What you should do: Nothing outside the range below should be printed. Output exactly the lines from the line with "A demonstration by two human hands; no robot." to the line with "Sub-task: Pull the", both included.

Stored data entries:

[Start of section]

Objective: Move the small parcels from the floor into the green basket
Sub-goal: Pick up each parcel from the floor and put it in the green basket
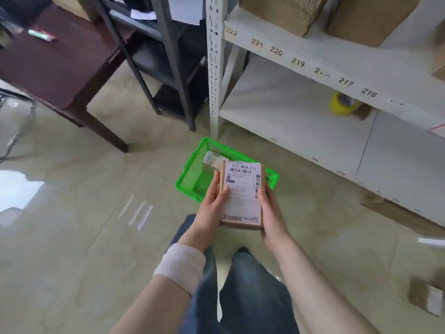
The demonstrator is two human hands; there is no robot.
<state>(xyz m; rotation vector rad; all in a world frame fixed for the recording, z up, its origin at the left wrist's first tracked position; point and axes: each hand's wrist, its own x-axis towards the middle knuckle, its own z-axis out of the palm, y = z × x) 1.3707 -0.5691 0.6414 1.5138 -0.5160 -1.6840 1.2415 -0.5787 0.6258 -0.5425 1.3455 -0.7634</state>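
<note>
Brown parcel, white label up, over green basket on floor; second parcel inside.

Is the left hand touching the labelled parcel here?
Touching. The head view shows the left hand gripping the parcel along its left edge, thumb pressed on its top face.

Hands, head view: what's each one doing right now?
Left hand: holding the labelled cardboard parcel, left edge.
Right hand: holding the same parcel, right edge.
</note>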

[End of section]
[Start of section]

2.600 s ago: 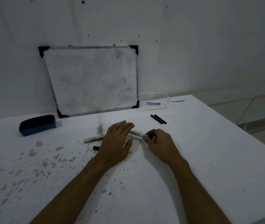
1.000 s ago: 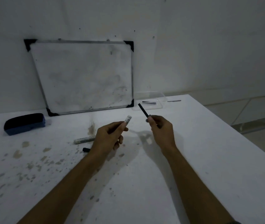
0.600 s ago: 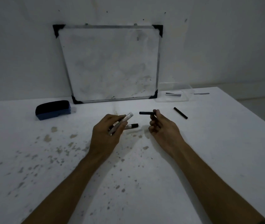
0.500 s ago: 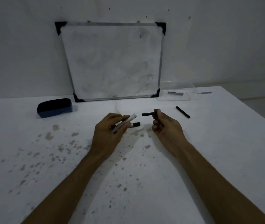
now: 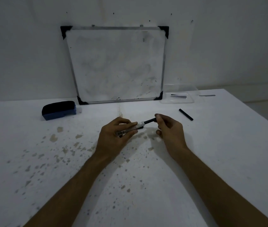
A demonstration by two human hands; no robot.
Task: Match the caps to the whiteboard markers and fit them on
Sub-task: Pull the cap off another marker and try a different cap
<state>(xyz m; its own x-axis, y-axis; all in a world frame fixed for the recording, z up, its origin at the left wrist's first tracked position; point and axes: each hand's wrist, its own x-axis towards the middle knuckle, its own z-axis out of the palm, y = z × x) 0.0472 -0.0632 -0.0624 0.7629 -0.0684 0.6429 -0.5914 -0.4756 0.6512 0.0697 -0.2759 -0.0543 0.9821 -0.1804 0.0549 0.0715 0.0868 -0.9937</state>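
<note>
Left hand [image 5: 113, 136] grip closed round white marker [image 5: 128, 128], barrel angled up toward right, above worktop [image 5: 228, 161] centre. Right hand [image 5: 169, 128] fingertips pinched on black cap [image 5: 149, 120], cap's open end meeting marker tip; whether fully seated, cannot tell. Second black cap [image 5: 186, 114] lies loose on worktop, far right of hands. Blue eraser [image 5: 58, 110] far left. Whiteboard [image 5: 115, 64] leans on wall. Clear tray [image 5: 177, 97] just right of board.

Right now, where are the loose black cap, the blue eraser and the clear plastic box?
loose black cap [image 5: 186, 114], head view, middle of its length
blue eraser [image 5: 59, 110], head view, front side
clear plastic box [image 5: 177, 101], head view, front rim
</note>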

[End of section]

Problem solution:
A demonstration by two human hands; no robot.
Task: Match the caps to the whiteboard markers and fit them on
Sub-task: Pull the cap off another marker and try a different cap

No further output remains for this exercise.